11.15.2 Residuas from Cox PH model
Here, we will generate the
- martingale residuals
- deviance
- Schoenfeld
- dfbeta
- scaled schoenfeld
11.15.3 Influential observations
We may check the \(dfbetas\) residual. This is residual that comes from a transformation of the score residual. It enables us to check the influence of dropping any single observation on parameter estimates. We may suspect influential observations when the \(dfbetas\) residuals greater than 1.
ggcoxdiagnostics(stroke_mv,
type = "dfbetas",
point.size = 0,
hline.col = "black",
sline.col = "black") + geom_bar(stat = "identity")
## `geom_smooth()` using formula = 'y ~ x'
11.16 Plot the adjusted survival
The function surv_adjustedcurves()
calculates while the function ggadjustedcurves()
plots adjusted survival curves for the coxph model. The main idea behind this function is to present expected survival curves calculated based on Cox model separately for subpopulations.

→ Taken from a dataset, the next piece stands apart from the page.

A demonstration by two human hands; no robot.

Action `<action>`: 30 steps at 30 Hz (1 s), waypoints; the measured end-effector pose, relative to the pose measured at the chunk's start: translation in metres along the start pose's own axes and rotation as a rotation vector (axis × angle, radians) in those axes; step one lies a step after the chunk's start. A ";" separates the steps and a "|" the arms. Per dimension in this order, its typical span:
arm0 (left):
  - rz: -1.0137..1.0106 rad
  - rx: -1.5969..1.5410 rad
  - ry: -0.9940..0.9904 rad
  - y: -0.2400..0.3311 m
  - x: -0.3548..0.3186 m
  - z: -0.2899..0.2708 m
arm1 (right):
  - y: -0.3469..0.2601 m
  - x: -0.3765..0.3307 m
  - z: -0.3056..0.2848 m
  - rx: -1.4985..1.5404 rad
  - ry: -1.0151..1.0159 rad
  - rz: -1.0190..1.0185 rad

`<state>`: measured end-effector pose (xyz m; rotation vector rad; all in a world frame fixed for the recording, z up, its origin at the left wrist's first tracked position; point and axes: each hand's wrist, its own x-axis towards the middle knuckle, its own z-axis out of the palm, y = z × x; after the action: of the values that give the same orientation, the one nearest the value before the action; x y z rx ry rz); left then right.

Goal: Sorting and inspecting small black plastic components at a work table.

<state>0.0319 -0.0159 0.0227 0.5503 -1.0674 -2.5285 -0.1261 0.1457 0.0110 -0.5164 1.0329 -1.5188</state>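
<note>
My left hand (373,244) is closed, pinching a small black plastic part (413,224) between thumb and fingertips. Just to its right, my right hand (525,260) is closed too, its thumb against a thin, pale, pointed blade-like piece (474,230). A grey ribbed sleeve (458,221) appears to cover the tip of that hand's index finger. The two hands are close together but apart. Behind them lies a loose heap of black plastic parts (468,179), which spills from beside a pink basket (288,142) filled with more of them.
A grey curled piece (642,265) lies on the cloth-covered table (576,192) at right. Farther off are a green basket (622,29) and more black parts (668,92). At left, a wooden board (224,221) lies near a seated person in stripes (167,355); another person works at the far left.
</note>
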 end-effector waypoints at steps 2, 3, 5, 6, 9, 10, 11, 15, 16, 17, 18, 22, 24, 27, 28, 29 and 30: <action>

11.17 Presentation and interpretation
The Cox PH model that we believe explains the risk for death among hospitalized acute stroke patients can be presented as below:
stroke_mv %>%
tbl_regression(
exponentiate = TRUE,
pvalue_fun = ~style_pvalue(.x, digits = 3)
) %>%
add_nevent(location = 'level') %>%
bold_p(t = 0.10) %>%
bold_labels() %>%
as_gt()
Characteristic | Event N | HR1 | 95% CI1 | p-value |
---|---|---|---|---|
stroke_type | ||||
HS | 31 | — | — | |
IS | 17 | 0.83 | 0.42, 1.64 | 0.601 |
gcs | 48 | 0.85 | 0.79, 0.91 | <0.001 |
referral_from | ||||
hospital | 29 | — | — | |
non-hospital | 19 | 0.82 | 0.44, 1.55 | 0.547 |
1 HR = Hazard Ratio, CI = Confidence Interval |
11.18 Summary
In this chapter, we briefly describe the concept of survival analysis data, two common types of survival analysis (Kaplan-Meier and Cox PH regression) and provide skills to perform the analysis using R. We illustrate how to to test for survival estimates for two samples and how to model the time-to-event data using single and multiple covariates in Cox PH regression. For further understanding of the survival analysis concepts and application, excellent texts include Survival Analysis: A Self-Learning Text (D. G. Kleinbaum and Klein 2005) and Applied Survival Analysis: Regression Modeling of Time-to-Event Data (Lemeshow, May, and Hosmer Jr. 2008).